# housing 80 flowermantis nympths in a 13" X 13" X 13" butterfly cube



## macro junkie (Jan 3, 2008)

now i have enough food i have trasfered the 80 nympths that where in single cups all to the same cage..there in This is a 13" X 13" X 13" butterfly cube fomr mantis place..i just chucked loads iof wingless fruet fly in there..some have allready shed to L2 but my Q is..how long can i house them toghther with lots of food untill they start eating each other?i tryed housing 80 in single cups..what a nightmare..lol.its so much easier now in the same cage.when do i need to seprate them?L3? oh and is 80 to many for that small cage?


----------



## yen_saw (Jan 3, 2008)

When running out of net cage, i sometimes put 200 mantis together in that foot cube cages. and remember once i had 300 orchid mantis hatchling in the same cage as they all hatched at the same time.

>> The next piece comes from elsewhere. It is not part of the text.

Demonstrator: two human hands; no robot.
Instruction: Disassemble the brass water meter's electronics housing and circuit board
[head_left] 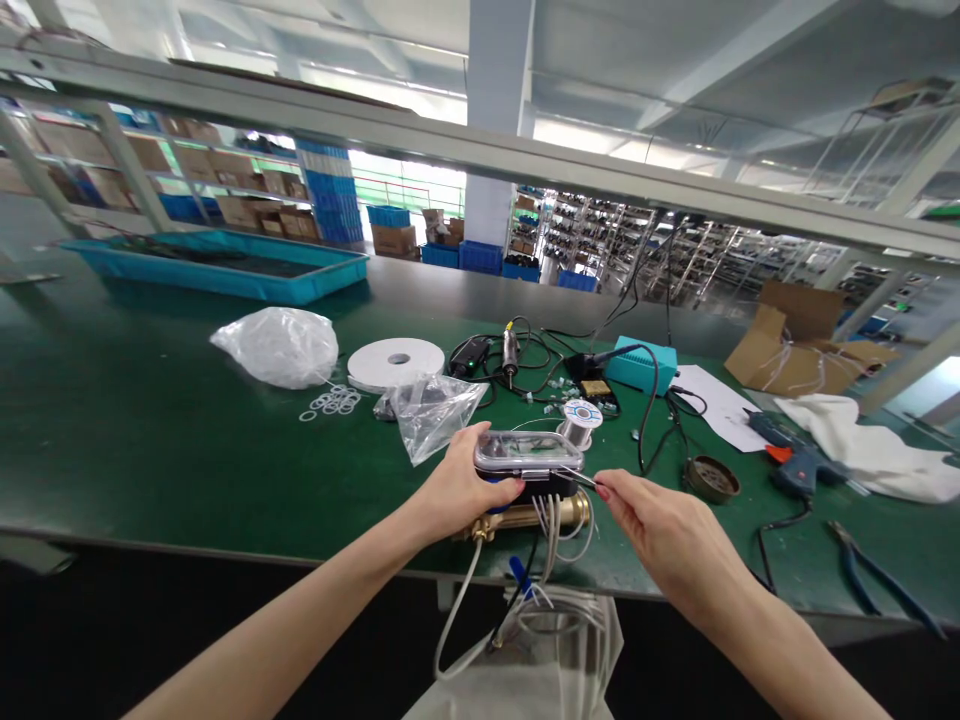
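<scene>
A black meter housing [559, 486] with a clear lid [529, 450] stands on a brass pipe body [517, 517] at the bench's front edge. My left hand [457, 485] is closed around its left side, thumb against the front. My right hand [660, 520] pinches slim metal tweezers [581, 479], whose tip is at the front right of the lid; I cannot tell if it touches. Grey cables [552, 535] hang from the housing. Below the edge hangs a clear plastic bag [555, 660] with coiled cable in it.
Behind the housing stand a solder spool [581, 425], a white tape roll [396, 362] and plastic bags [277, 345]. On the right are a teal soldering station [641, 365], a glue gun [799, 465], pliers [855, 565] and a cardboard box [795, 345]. A blue tray [300, 288] is back left.
</scene>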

I assumed you have _P. ocellata _ right now, they preferred not to eat each other when plenty of fruit flies are available. You can increase the surface area within the foot cube net cage with plenty of branches and leaves, i like to coil up some raffia on the fake branches/leaves too to further increase moulting surface and provide more hiding spots as well. But for the food, i prefer to use flyable fruit flies (wild) instead of wingless/flightless fly when keeping them in a large cage. The wild fruit flies will fly around and cover a larger area and thus giving better chance for the nymphs to catch/eat. Wingless/flightless fruit flies prefer to stay still at the bottom or at the highesit point and remain still, unless you shake the net cage and trigger the flies to move again, so without any movement to trigger the nymphs to catch the fruit flies they might turn on to each other when starved. Regardless, cannibalism is all possible with you keep bunch of them together, but with 80 nymphs you can afford to lose some, but proper way of feeding and setting can certainly reduce casualty.


----------



## macro junkie (Jan 3, 2008)

thanks u yen


----------



## Kruszakus (Jan 3, 2008)

Yeah - I'm a big fan of flying flies - they may be less handy - but I usually sacrifice a small area in my bugatorium to leave few jars with various fruit pieces inside (with some honey it's a great type of sustenance), so they congregate in one place. I get much more flies than from some strange flour-honey-yeast nourishement - plus, they can reach every place in a container - thus makining an easy target for mantids.


----------



## asdsdf (Jan 4, 2008)

Mine seem to be extra fierce. When I tried to mix an ooth of ant mantis nymphs with them, they are all practically gone! O.O (I dump in 3 cultures of d.melano almost everyday....)


----------